Narkose, was nun?

Anästhesie

Direktor:
Prof. Dr. med. Dr. h. c. Jürgen Schüttler

Sicherheit und Vertrauen von Anfang an

Vor schmerzhaften Operationen und Untersuchungen haben Patienten verständlicherweise viele Fragen und manchmal ein beunruhigendes Gefühl was die notwendige Narkose betrifft.

Die Klinik für Anästhesiologie will daher für ihre Patienten eine Atmosphäre des Vertrauens schaffen. Vor einer Operation legt der Anästhesist in einem ausführlichen persönlichen Prämedikationsgespräch das geeignete Narkoseverfahren dar und erläutert die vielfältigen Überwachungsmöglichkeiten, die es heute gibt.

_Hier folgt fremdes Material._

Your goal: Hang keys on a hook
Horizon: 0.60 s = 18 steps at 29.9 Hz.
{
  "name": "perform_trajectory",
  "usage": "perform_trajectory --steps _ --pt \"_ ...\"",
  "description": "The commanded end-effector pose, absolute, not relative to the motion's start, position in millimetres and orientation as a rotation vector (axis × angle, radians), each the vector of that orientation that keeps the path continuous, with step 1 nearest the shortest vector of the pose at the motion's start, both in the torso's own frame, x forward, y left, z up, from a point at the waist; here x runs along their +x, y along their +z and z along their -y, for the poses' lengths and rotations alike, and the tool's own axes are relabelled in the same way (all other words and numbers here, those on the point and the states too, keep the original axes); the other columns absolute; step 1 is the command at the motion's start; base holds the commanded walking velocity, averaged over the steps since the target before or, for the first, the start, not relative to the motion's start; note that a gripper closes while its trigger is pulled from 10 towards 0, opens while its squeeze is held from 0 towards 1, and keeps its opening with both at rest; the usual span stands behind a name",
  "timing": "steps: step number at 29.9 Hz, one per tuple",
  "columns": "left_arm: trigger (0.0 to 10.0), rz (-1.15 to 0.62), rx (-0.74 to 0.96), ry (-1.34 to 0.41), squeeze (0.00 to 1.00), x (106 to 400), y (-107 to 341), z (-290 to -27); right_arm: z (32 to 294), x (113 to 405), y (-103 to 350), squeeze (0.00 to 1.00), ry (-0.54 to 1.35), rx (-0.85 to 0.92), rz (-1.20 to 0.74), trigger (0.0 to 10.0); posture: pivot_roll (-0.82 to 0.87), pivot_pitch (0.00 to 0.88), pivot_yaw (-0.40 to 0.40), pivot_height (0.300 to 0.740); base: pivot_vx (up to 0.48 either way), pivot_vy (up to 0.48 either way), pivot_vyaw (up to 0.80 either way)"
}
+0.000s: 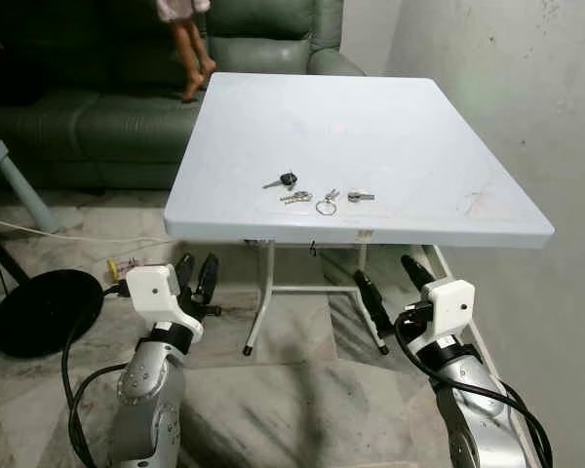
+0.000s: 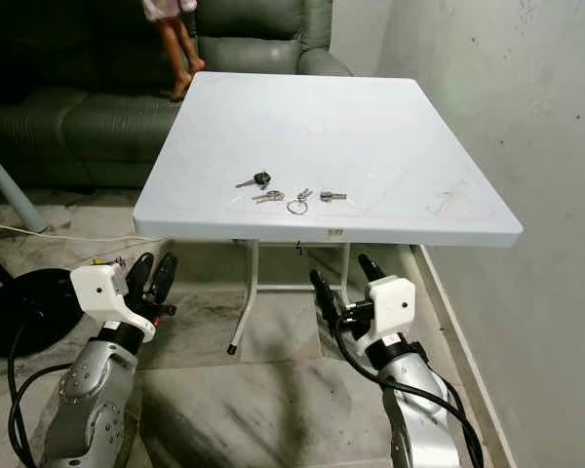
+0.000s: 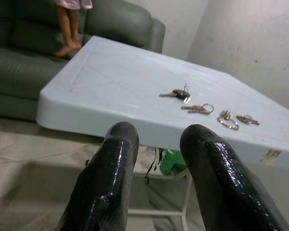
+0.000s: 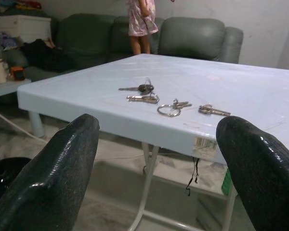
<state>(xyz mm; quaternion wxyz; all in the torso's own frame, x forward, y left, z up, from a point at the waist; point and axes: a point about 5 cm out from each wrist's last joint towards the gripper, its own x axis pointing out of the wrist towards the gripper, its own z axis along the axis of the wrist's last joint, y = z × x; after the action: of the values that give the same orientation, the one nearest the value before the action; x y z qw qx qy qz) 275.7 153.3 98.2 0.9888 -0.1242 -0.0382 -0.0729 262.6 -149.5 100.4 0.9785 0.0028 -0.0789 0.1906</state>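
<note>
Four keys (image 1: pixel 317 196) lie in a row near the front edge of the white table (image 1: pixel 419 146). Below that edge, left gripper (image 1: pixel 197 280) slightly parted, right gripper (image 1: pixel 393 285) spread wide; both empty.

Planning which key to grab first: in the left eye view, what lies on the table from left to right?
black-headed key → silver key → key ring → small silver key

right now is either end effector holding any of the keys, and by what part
Nothing is held. The left end effector and right end effector are both open below the table edge; the keys lie on top.
</note>
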Motion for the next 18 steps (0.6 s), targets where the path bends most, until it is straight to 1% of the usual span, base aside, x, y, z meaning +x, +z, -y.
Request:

Er beantwortet auch Fragen zur postoperativen Überwachung während der Aufwachphase und klärt über geeignete Maßnahmen zur Linderung der postoperativen Schmerzen auf.

Im Interesse der Sicherheit des Patienten und zur Abstimmung des Anästhesieverfahrens auf seine persönliche Krankheitssituation werden durch gezielte Voruntersuchungen individuelle Risikofaktoren und Begleiterkrankungen identifiziert, welche die Operation und den Narkoseverlauf komplizieren und den Krankenhausaufenthalt verlängern könnten. Atemwegs- und Lungenerkrankungen sind dabei von besonderer Bedeutung. Die Anästhesie-Ambulanz ist deshalb mit allen Geräten zur Lungenfunktionsdiagnostik ausgestattet. Sämtliche Atemfunktionsstörungen können zuverlässig erkannt und im Zusammenhang mit einer Narkose gezielt behandelt werden.

Gefährdete Patienten, insbesondere vor Operationen in Bauch- oder Brustraum, werden durch Mitarbeiter der Anästhesie-Ambulanz in atmungsunterstützende Verfahren eingewiesen und postoperativ atemtherapeutisch betreut. Dies ist entscheidend für eine rasche Erholung nach großen Eingriffen und ermöglicht damit die baldige Entlassung nach Hause.

Neben einer eingeschränkten Lungenfunktion sind für die Evaluation der Patienten vor Anästhesie und Operation insbesondere auch die kardiovaskulären Risiken entscheidend. Da sich aus diesem Risikopotential für die DRG-Abrechnung wichtige vergütungsrelevante Nebendiagnosen ergeben können, erhält die Anästhesie-Ambulanz für die perioperative Diagnostik zusätzliches Gewicht. Die Klinik hat sich darauf eingestellt: Seit einigen Jahren wird die Ambulanz von einem Kardiologen geleitet, der die gesamte kardiopulmologische nicht-invasive Diagnostik durchführt und in enger Zusammenarbeit mit der Medizinischen Klinik II eventuell nötige invasive Untersuchungen vor der Operation veranlasst. Durch ihn wird auch die intra- und perioperative kardiologische Versorgung sichergestellt.

Sicher und ruhig schlafen

Während der Operation sorgen die Anästhesisten für Schmerzfreiheit und Schlaf sowie für die Aufrechterhaltung lebenswichtiger Körperfunktionen. Sie setzen dazu hochwirksame Medikamente und moderne Überwachungssysteme ein. Sie schaffen für den Operateur optimale Arbeitsbedingungen und sorgen dafür, dass heute selbst Frühgeborene mit geringem Körpergewicht und Patienten mit einem Lebensalter von bis zu 100 Jahren und mehr notwendige Operationen wohlbehalten überstehen. Das wäre noch vor wenigen Jahrzehnten undenkbar gewesen.

Schmerzen bei einer Operation lassen sich zuverlässig vermeiden. Schmerzfreiheit kann auf unterschiedliche Weise, ggf. auch durch Nervenblockaden erreicht werden. Während der Patient in Narkose fest schläft oder in örtlicher Betäubung entspannt ruht, wird er vom Anästhesie-Team umsorgt. Unseren hohen Sicherheitsstandard erreichen wir heute durch:

  • schonende Narkoseverfahren mit modernen, nebenwirkungsarmen Arzneimitteln,
  • differenzierte Monitorsysteme auch mit Überwachung der Hirnfunktion,
  • Erhaltung einer adäquaten - für das Gleichgewicht der Stoffwechselfunktion wichtigen - Körpertemperatur,
  • Narkoseärzte und -ärztinnen und Pflegekräfte, die im Erlanger Anästhesiesimulator die sichere Beherrschung auch kritischer Situationen trainiert haben.

Nach dem Eingriff wird der Patient bis zum vollständigen raschen Abklingen der Narkose lückenlos überwacht, um Risiken vorzubeugen und die Genesung durch eine konsequente Schmerztherapie zu fördern.